Major General Frederick Clarence Campbell Graham  (14 December 1908 – 9 May 1988) was a senior British Army officer.

Military career
Born the son of Sir (John) Frederick Noble Graham, 2nd Baronet and Irene Maud Campbell, Graham was educated at Eton College and the Royal Military College, Sandhurst.
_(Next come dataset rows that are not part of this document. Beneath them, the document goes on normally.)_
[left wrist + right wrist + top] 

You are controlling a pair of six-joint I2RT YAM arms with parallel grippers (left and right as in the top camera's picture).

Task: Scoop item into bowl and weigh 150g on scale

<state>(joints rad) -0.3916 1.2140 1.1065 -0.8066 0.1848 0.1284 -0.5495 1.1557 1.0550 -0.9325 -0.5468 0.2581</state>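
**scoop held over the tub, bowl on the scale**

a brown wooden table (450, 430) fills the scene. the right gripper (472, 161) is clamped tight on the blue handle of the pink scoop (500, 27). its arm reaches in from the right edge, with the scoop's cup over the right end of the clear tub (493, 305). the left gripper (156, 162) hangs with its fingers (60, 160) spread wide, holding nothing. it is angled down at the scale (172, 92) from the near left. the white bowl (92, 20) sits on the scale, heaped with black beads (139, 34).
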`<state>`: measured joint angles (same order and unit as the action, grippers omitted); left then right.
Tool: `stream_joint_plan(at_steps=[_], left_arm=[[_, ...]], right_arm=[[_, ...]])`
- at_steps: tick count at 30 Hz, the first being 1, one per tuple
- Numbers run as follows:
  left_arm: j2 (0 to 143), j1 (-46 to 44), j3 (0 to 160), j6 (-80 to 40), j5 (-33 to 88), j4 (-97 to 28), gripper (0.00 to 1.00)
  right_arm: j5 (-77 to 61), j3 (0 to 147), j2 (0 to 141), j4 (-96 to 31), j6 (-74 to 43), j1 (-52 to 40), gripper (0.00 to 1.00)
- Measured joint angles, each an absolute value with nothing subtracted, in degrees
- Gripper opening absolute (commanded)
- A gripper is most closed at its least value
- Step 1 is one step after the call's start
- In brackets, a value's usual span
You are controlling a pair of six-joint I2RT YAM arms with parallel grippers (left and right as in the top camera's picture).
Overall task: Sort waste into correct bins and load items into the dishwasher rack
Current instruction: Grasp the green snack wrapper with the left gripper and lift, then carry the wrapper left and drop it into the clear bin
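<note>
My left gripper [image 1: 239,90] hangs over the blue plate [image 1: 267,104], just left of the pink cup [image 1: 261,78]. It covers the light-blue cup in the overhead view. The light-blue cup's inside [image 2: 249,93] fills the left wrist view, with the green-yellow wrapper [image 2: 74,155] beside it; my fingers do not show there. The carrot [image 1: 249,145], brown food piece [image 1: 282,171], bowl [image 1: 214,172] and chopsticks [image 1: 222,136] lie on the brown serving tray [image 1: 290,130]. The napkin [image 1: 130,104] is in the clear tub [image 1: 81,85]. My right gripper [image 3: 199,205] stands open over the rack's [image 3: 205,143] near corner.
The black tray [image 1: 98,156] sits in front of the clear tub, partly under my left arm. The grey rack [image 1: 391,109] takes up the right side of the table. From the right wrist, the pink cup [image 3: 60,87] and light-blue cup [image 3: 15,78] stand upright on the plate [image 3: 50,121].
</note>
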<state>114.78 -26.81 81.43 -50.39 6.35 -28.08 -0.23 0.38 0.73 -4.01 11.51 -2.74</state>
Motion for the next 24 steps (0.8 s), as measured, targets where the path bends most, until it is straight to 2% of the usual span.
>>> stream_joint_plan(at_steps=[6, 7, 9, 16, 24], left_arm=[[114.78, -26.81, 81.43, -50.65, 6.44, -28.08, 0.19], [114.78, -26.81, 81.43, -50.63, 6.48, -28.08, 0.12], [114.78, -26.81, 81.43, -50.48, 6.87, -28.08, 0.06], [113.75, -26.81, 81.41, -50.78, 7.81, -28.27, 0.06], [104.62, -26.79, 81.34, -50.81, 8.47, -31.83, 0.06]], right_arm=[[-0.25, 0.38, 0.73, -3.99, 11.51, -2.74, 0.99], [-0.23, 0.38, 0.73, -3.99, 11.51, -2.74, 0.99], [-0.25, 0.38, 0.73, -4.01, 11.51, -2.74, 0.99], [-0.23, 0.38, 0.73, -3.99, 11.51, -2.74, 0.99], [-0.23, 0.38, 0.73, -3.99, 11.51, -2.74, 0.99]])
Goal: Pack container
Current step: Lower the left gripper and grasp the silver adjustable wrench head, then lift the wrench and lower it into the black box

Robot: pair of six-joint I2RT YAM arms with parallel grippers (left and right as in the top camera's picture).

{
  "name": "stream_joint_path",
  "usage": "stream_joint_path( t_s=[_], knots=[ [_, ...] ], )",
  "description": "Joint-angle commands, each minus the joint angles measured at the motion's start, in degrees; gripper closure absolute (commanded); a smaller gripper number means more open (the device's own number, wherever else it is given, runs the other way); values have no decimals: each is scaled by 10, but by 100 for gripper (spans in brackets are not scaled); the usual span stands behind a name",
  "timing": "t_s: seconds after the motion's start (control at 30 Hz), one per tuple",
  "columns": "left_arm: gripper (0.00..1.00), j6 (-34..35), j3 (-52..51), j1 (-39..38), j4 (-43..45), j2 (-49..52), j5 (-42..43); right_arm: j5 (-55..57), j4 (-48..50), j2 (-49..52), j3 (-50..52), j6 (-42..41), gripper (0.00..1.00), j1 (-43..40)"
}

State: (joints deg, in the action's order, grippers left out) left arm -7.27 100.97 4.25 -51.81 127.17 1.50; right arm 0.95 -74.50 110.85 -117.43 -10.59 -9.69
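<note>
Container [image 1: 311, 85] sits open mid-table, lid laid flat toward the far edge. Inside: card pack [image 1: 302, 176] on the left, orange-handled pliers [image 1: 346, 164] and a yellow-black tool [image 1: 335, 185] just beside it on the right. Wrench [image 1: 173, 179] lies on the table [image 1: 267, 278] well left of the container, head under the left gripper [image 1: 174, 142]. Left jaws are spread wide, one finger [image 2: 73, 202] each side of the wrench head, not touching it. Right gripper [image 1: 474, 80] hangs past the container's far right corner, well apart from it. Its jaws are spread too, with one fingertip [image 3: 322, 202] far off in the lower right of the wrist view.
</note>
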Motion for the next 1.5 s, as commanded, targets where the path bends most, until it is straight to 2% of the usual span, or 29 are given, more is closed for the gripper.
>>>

He commissioned into the Argyll and Sutherland Highlanders on 2 February 1929. He served in the Second World War for which he was appointed a Companion of the Distinguished Service Order.

After the war he became commander of the 61st Lorried Infantry Brigade in January 1951, Assistant Commandant of the Royal Military Academy Sandhurst in August 1953 and Deputy Commander of the Land Forces in Hong Kong in 1956. He went on to be General Officer Commanding 51st (Highland) Division in March 1959 before retiring in March 1962.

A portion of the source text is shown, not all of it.